Model Overview

https://arxiv.org/pdf/2005.12872.pdf

Interesting features:

Uses "bipartite matching" which replaces traditional regional-proposal heuristics (e.g. R-CNN)
Encoder self-attention with positional encoding seems to be able to separate instances of objects (e.g. pg.11, Fig.3)
Decoder seems to learn "extremity" features like ears, feet, and tails on animals (e.g. pg. 13, Fig.6)
Has fixed N object queries which learn to observe certain regions of the image.
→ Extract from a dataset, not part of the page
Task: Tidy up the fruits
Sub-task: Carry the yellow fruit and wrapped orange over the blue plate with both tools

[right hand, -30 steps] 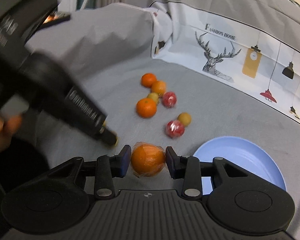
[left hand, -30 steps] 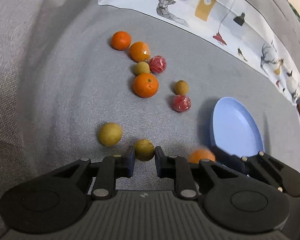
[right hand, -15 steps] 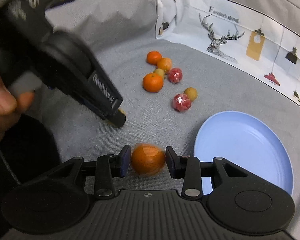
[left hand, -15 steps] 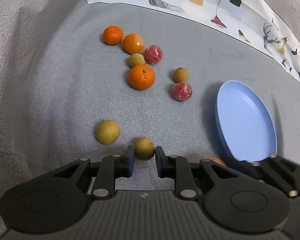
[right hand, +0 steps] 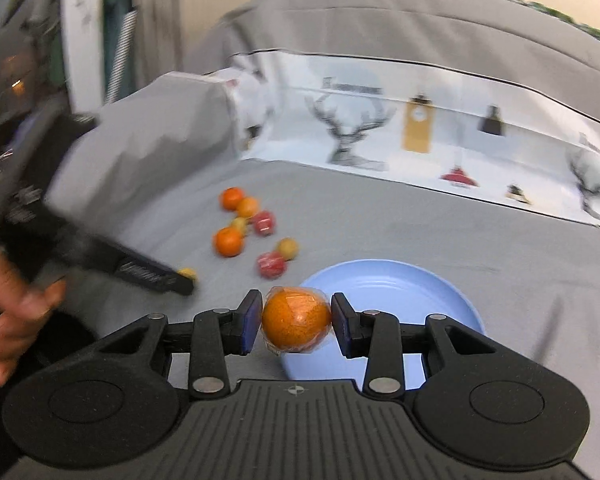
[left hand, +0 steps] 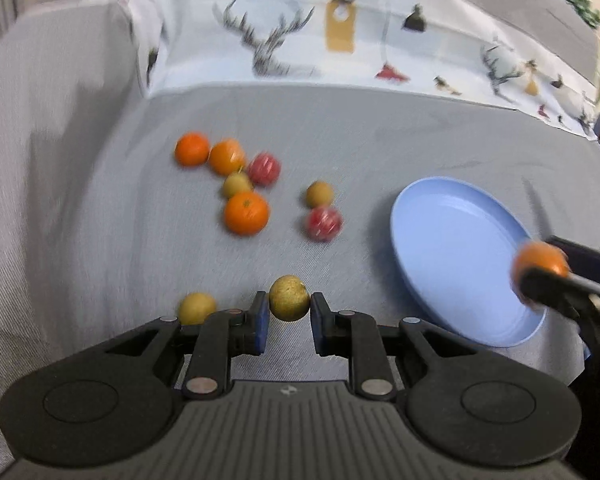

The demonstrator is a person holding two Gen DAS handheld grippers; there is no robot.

Given N queries, performance drops off significantly if there are more than N/2 objects in the image.

DETR

from collections import defaultdict
from io import BytesIO

import httpx
import torch
import torch.nn as nn
import torchvision.transforms as T
from PIL import Image, ImageDraw, ImageFont
from torchvision.models import resnet50

Use Pretrained Model

Default to using DETR with ResNet101 backbone

model = torch.hub.load('facebookresearch/detr', 'detr_resnet101', pretrained=True)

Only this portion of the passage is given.